Since much of the climate change agenda is being pushed by those who regard nuclear power as unacceptable, an important tool is removed. It is like saying “you can get by without a wrench, just use a pair of pliers.” Those who block 21st Century nuclear power are mired in 20th Century thought. 

After Germany pulled back from nuclear power, coal replaced it, note: “Germany until March 2011 obtained one-quarter of its electricity from nuclear energy, using 17 reactors. The figure is now about 10% from six reactors, while 35-40% of electricity comes from coal, the majority of that from lignite.” Consumers give little thought to energy sources, but they give a lot of thought to interruptions and price increases. 

A look across the spectrum of audacious political goals demonstrates that there is a favorable tipping point in human attitudes when citizens become a part of the solution. Yet, today’s climate change plans are largely concentrated on trillion dollar investments and world conferences in faraway places. Back home, where the proverbial grass roots sprout, environmental actions on a number of fronts are impressive. America’s climate agenda leaders need to do a much better job translating climate threats into local plans and actions. 

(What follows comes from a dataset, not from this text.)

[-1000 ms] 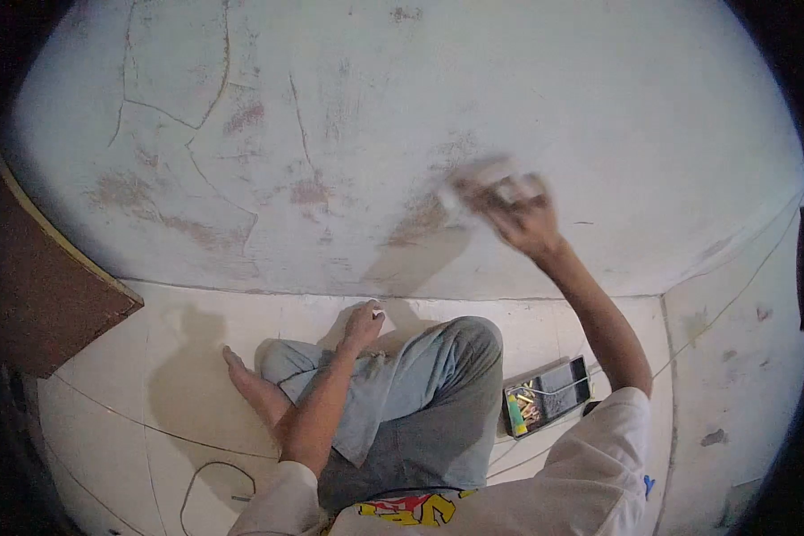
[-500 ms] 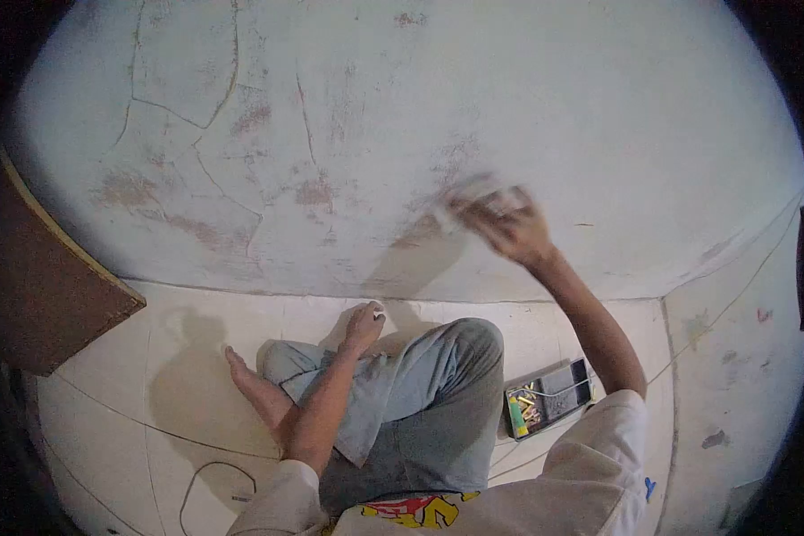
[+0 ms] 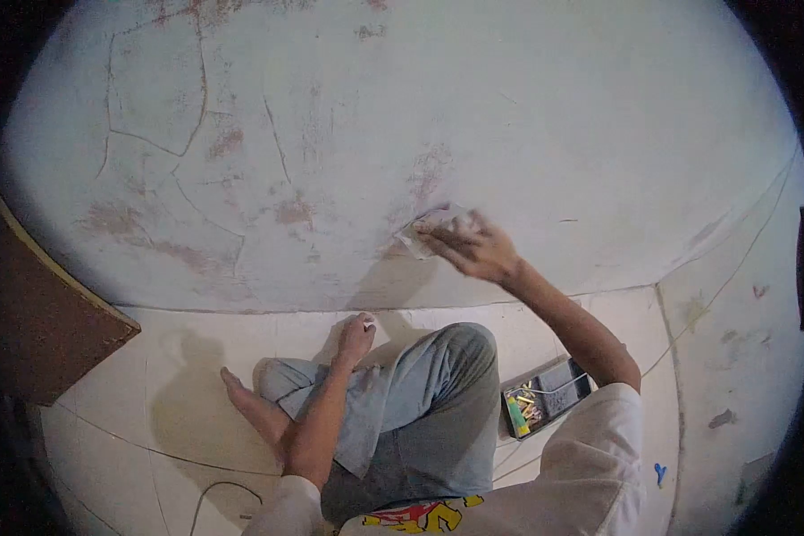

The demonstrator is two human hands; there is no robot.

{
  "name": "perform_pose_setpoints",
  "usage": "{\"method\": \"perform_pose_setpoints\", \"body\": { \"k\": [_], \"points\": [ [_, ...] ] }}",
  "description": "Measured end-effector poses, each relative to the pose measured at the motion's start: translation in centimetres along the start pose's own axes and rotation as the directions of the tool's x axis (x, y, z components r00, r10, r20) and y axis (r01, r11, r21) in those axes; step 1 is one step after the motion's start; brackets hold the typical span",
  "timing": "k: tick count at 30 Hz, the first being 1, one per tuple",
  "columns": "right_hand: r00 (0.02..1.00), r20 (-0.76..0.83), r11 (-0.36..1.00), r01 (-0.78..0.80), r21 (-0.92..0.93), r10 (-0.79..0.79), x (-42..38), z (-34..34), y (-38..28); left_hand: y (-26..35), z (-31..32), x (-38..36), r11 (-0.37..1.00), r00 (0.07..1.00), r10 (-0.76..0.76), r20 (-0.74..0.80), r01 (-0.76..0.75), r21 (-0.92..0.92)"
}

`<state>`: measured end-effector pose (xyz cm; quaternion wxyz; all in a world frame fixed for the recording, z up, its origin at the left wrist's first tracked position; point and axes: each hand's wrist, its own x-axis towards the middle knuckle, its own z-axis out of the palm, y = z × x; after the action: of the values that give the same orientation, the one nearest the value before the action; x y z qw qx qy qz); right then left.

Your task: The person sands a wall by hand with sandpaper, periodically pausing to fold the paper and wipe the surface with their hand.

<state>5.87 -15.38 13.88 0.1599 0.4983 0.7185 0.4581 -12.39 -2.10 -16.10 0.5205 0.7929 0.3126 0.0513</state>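
Note:
My right hand (image 3: 475, 246) presses a whitish sheet (image 3: 413, 241), perhaps paper or cloth, against the pale wall (image 3: 545, 116), its fingers closed round the sheet's edge. Reddish worn patches and cracks mark the wall to the left of that hand. Low down, near the foot of the wall, my left hand (image 3: 356, 339) is closed round something small and white (image 3: 369, 321) that I cannot make out. The left forearm lies over the grey-blue trousers, close to the knee.
A black tray (image 3: 560, 417) with small items stands on the floor right of the legs. A brown board (image 3: 54, 313) juts in at the left. Cables (image 3: 201, 464) cross the floor. A small blue object (image 3: 659, 473) lies at the lower right.
My right hand has moved left and slightly down on the wall with the sheet. My left hand has shifted slightly in view, still closed. The camera view has tilted a little.

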Motion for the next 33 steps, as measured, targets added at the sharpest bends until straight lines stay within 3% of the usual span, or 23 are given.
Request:
{"method": "perform_pose_setpoints", "body": {
  "k": [2, 3, 4, 6, 7, 8, 10, 11, 12, 14, 15, 16, 18, 19, 20, 22, 23, 24, 26, 27, 30, 32, 33],
  "points": [
    [0.938, -0.148, 0.949, -0.306, 0.068, 0.313, -0.1, 0.2, 1.6, 0.4, -0.3, -0.3, 1.0, 1.0, -0.001, 0.012, 0.001, -0.002],
    [0.871, -0.253, 0.9, -0.436, 0.0, 0.422, 0.7, -0.7, 2.1, -0.3, 0.3, -0.1, 1.0, 1.0, -0.005, 0.009, 0.005, -0.008],
    [0.873, -0.251, 0.903, -0.431, 0.004, 0.418, 0.6, -0.3, 1.4, -1.1, 1.0, 0.2, 0.997, 0.997, 0.051, -0.054, -0.048, 0.054],
    [0.968, -0.092, 0.961, -0.216, 0.175, 0.234, 0.3, 0.2, -0.2, -1.5, 1.0, 0.6, 0.986, 0.986, 0.122, -0.112, -0.107, 0.131],
    [0.993, -0.109, 0.999, -0.052, 0.013, 0.053, 0.2, 0.7, -0.2, -1.8, 1.1, 0.8, 0.995, 0.994, 0.086, -0.065, -0.082, 0.057],
    [0.993, -0.109, 0.998, -0.053, 0.016, 0.055, 0.1, 0.6, 0.6, -1.9, 1.0, 0.9, 0.999, 0.999, 0.051, -0.016, -0.051, -0.016],
    [0.852, -0.245, 0.878, -0.479, -0.007, 0.463, -0.1, 0.1, 2.6, -1.0, 0.4, 0.5, 0.999, 0.999, 0.039, -0.014, -0.039, -0.014],
    [0.81, -0.263, 0.846, -0.532, 0.048, 0.524, 0.8, -1.6, 3.1, -1.0, 0.5, 0.3, 0.999, 0.999, 0.032, -0.013, -0.032, -0.014],
    [0.812, -0.263, 0.848, -0.528, 0.051, 0.522, 0.6, -1.1, 2.2, -1.4, 0.8, 0.4, 0.999, 0.999, 0.029, -0.015, -0.03, -0.017],
    [0.953, -0.107, 0.9, -0.228, 0.372, 0.285, 0.2, -0.2, 0.4, -1.6, 0.9, 0.6, 0.988, 0.989, 0.134, -0.056, -0.129, 0.085],
    [1.0, -0.007, 0.997, -0.015, 0.073, 0.016, 0.4, -0.7, 0.7, -1.6, 1.0, 0.6, 0.988, 0.989, 0.136, -0.055, -0.131, 0.084],
    [1.0, -0.008, 0.997, -0.015, 0.071, 0.016, 0.2, -0.5, 1.4, -1.7, 1.1, 0.7, 0.99, 0.991, 0.125, -0.045, -0.121, 0.073],
    [0.887, -0.299, 0.913, -0.396, -0.101, 0.352, 0.1, 0.3, 3.3, -1.2, 0.5, 0.3, 0.993, 0.994, 0.106, -0.038, -0.103, 0.064],
    [0.887, -0.301, 0.914, -0.393, -0.097, 0.349, 0.2, 0.4, 2.9, -0.8, 0.3, 0.1, 0.994, 0.995, 0.089, -0.041, -0.086, 0.071],
    [0.901, -0.161, 0.913, -0.385, 0.133, 0.403, 0.5, 0.0, 2.0, -0.5, 0.1, -0.2, 0.994, 0.996, 0.074, -0.041, -0.07, 0.079],
    [0.906, 0.138, 0.733, -0.407, 0.545, 0.401, 1.0, -0.8, 0.6, -0.5, 0.1, -0.1, 0.998, 0.998, 0.05, -0.025, -0.049, 0.046],
    [1.0, 0.022, 0.999, 0.013, 0.044, -0.014, 1.5, -1.3, 0.9, -0.4, 0.1, -0.1, 1.0, 1.0, 0.026, -0.007, -0.026, 0.009],
    [1.0, 0.024, 0.999, 0.007, 0.042, -0.008, 1.3, -1.0, 1.7, -0.3, 0.0, 0.0, 0.999, 1.0, 0.029, -0.004, -0.029, 0.014],
    [0.867, -0.303, 0.909, -0.417, -0.006, 0.396, 1.0, -0.3, 3.2, -0.5, 0.2, 0.0, 0.996, 0.999, 0.05, -0.004, -0.049, 0.071],
    [0.87, -0.303, 0.912, -0.41, -0.002, 0.39, 1.2, -0.3, 2.8, -0.8, 0.3, 0.0, 0.997, 0.999, 0.044, -0.008, -0.044, 0.064],
    [0.994, -0.044, 0.978, -0.089, 0.188, 0.099, 1.6, -1.1, 0.9, -1.6, 0.8, 0.6, 0.998, 0.999, 0.044, -0.006, -0.044, 0.036],
    [0.996, -0.043, 0.986, -0.073, 0.153, 0.08, 1.8, -1.6, 1.8, -2.2, 1.3, 0.7, 0.979, 0.982, 0.156, -0.108, -0.139, 0.15],
    [0.945, -0.125, 0.952, -0.294, 0.082, 0.303, 1.7, -2.2, 2.9, -1.6, 0.8, 0.5, 0.979, 0.982, 0.153, -0.11, -0.136, 0.149]
  ]
}}
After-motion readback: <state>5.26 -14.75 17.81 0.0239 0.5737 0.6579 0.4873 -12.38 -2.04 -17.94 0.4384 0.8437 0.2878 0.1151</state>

Finally, a thought on resilience planning. If we can’t mitigate sources of damage to humans and their objects (rising tides, for example) then the humans that have chosen to live in harm’s way should bear most of the costs. Insurance is the market instrument for risk evaluation and pricing. The more risk assumed by the public the less resilience. But where there is collective risk, the appropriate authorities should be required to have the equivalent of a depreciation reserve to meet damages and required changes.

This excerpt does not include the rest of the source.